Group EMDR, on the other hand, is ideal for single-incident trauma affecting many people, such as natural disasters or mass violence. It is also appropriate as a first-line intervention or triage method, helping stabilize clients quickly before referring them to individualized care when needed. Some clinicians have successfully used group EMDR as a stepping stone to individual EMDR, easing clients into trauma processing in a less intimidating format.
From a systems perspective, integrating both formats into trauma-informed care models offers the best of both worlds. Health organizations and governments should invest in training clinicians in both individual and group EMDR protocols to maximize flexibility and impact in varied settings.
Conclusion: Flexibility with Fidelity
As EMDR continues to evolve, its delivery format becomes a strategic decision, not just a clinical one. The research is clear: both individual and group EMDR are effective, and each has unique strengths. Individual EMDR excels in treating complex trauma, while group EMDR shines in high-volume, low-resource, and emergency contexts.

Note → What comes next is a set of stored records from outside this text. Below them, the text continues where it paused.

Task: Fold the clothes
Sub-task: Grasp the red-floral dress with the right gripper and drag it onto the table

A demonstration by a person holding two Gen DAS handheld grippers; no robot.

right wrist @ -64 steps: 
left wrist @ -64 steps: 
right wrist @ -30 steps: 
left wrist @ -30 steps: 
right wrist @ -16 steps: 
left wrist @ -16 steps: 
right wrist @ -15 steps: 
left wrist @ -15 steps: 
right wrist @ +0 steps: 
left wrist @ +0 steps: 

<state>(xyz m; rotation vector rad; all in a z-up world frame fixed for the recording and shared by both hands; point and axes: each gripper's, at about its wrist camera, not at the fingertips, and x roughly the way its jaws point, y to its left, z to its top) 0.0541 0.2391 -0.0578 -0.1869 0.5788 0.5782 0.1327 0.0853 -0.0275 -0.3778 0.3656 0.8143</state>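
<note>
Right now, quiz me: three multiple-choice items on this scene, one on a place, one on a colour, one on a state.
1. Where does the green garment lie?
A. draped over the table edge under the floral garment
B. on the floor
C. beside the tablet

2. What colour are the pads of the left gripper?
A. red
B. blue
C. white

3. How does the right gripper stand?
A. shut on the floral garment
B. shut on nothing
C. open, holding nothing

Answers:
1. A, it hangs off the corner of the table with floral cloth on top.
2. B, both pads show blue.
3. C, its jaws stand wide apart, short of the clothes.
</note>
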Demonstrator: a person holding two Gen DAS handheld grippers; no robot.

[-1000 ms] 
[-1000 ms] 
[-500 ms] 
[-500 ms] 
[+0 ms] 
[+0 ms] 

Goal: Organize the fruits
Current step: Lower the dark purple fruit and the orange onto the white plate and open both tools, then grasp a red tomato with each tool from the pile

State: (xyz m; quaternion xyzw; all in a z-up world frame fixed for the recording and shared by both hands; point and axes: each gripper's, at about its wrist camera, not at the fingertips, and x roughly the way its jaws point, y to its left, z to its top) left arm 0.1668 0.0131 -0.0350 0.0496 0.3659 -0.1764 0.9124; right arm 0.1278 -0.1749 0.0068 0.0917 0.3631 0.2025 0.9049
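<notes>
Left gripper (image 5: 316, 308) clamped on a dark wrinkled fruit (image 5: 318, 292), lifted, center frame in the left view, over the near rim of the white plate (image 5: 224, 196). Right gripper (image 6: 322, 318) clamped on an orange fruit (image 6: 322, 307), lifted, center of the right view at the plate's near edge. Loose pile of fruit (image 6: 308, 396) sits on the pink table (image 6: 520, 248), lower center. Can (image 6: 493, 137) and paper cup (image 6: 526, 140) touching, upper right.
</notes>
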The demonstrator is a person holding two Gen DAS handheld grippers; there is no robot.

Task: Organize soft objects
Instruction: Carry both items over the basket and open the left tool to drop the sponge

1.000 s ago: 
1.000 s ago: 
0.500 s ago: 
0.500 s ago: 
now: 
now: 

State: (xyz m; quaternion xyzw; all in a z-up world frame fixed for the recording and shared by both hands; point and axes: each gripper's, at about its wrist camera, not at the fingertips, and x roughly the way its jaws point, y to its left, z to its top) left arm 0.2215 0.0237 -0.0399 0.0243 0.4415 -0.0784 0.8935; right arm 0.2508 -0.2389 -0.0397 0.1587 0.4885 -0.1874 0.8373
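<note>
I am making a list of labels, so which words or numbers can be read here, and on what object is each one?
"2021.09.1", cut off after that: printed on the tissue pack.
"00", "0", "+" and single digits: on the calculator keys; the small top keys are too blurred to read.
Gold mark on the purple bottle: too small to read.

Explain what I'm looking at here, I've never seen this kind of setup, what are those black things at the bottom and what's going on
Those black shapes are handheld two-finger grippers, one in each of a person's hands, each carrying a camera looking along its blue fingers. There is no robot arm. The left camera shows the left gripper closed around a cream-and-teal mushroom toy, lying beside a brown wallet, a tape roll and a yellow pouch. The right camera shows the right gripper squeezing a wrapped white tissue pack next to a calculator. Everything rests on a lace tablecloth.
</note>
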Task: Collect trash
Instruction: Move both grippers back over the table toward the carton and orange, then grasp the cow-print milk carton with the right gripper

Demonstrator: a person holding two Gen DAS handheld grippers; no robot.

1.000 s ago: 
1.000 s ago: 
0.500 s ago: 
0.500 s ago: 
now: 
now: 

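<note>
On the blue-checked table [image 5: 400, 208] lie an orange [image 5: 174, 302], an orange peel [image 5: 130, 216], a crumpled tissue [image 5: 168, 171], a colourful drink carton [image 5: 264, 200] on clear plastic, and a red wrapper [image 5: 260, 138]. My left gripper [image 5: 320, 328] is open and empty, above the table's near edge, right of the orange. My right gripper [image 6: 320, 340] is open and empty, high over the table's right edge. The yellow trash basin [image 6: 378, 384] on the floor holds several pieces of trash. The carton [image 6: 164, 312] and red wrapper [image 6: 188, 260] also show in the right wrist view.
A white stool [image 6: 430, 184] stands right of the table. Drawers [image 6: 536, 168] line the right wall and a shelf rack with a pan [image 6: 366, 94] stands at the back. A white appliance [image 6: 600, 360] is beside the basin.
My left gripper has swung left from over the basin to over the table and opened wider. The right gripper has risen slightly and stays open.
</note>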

The key is knowing when and how to use each format to serve patients best. Mental health professionals, trauma response teams, and organizations must consider both the nature of the trauma and the systemic realities of care delivery. By expanding our use of EMDR beyond the therapy room and into classrooms, camps, and community centers, we can make meaningful progress toward healing trauma on a global scale.
References
Jarero, I., Artigas, L., & Montero, M. (2006). The EMDR Integrative Group Treatment Protocol (EMDR-IGTP) for children. Journal of EMDR Practice and Research, 2(2), 97–105. https://doi.org/10.1891/193331906780659980
Kaptan, S. K., Dursun, B. O., Knowles, M., Husain, N., & Varese, F. (2021). Group eye movement desensitization and reprocessing interventions in adults and children: A systematic review of randomized and nonrandomized trials. Clinical Psychology & Psychotherapy, 28(3), 565–583. https://doi.org/10.1002/cpp.2549
Shapiro, F. (2018). Eye movement desensitization and reprocessing (EMDR) therapy: Basic principles, protocols, and procedures (3rd ed.). Guilford Press.